Typhoid Mary

      Anthony Bourdain
Typhoid Mary

By the late nineteenth century, it seemed that New York City had put an end to the outbreaks of typhoid fever that had so frequently decimated the city's population. That is until 1904, when the disease broke out in a household in Oyster Bay, Long Island. Authorities suspected the family cook, Mary Mallon, of being a carrier. But before she could be tested, the woman, soon to be known as Typhoid Mary, had disappeared. Over the course of the next three years, Mary worked at several residences, spreading her pestilence as she went.
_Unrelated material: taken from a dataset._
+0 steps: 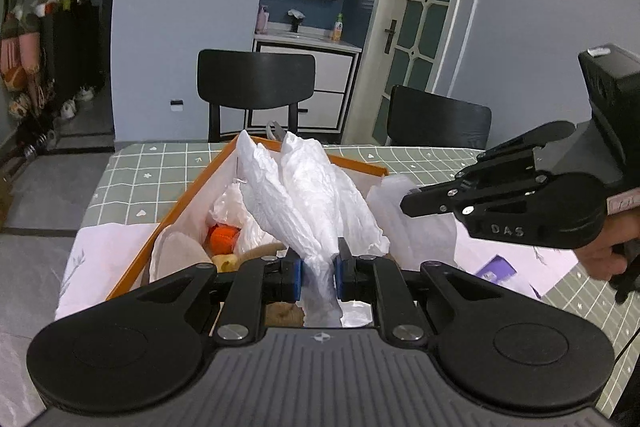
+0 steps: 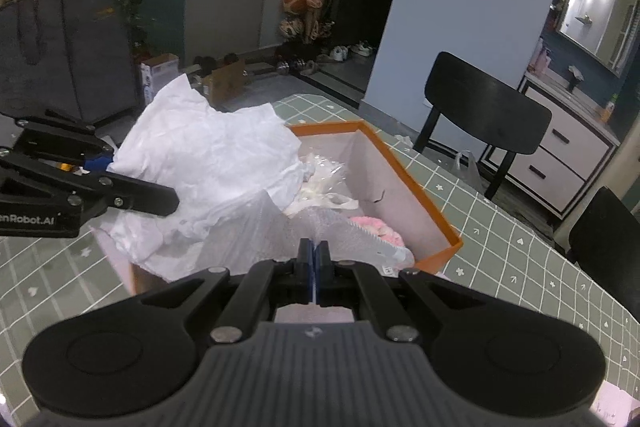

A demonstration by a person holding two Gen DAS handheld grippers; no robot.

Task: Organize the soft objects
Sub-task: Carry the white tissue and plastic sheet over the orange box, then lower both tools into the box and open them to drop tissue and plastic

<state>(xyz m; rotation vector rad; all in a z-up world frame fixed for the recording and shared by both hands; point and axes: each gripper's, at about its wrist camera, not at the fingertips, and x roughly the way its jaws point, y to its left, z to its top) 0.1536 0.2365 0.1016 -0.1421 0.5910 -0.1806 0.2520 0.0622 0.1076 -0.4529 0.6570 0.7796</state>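
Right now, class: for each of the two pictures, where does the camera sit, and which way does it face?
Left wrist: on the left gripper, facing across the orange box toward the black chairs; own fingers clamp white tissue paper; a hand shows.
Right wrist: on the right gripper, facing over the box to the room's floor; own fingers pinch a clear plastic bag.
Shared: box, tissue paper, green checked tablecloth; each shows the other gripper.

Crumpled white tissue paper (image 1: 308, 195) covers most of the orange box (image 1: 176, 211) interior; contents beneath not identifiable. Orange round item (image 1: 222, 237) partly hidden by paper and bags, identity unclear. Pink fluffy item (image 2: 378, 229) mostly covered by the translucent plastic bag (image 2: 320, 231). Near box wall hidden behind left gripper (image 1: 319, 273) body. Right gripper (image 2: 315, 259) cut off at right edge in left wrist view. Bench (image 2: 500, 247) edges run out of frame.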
In 1907, she was traced to a home on Park Avenue, and taken into custody. Institutionalized at Riverside Hospital for three years, she was released only when she promised never to work as a cook again. She promptly disappeared.

For the next five years Mary worked in homes and institutions in and around New York, often under assumed names. In February 1915, a devastating outbreak of typhoid at the Sloane Hospital for Women was traced to her. She was finally apprehended and reinstitutionalized at Riverside Hospital, where she would remain for the rest of her life.

Typhoid Mary is the story of her infamous life. Anthony Bourdain reveals the seedier side of the early 1900s, and writes with his renowned panache about life in the kitchen, uncovering the horrifying conditions that allowed the deadly spread of typhoid over a decade. Typhoid Mary is a true feast for history lovers and Bourdain lovers alike.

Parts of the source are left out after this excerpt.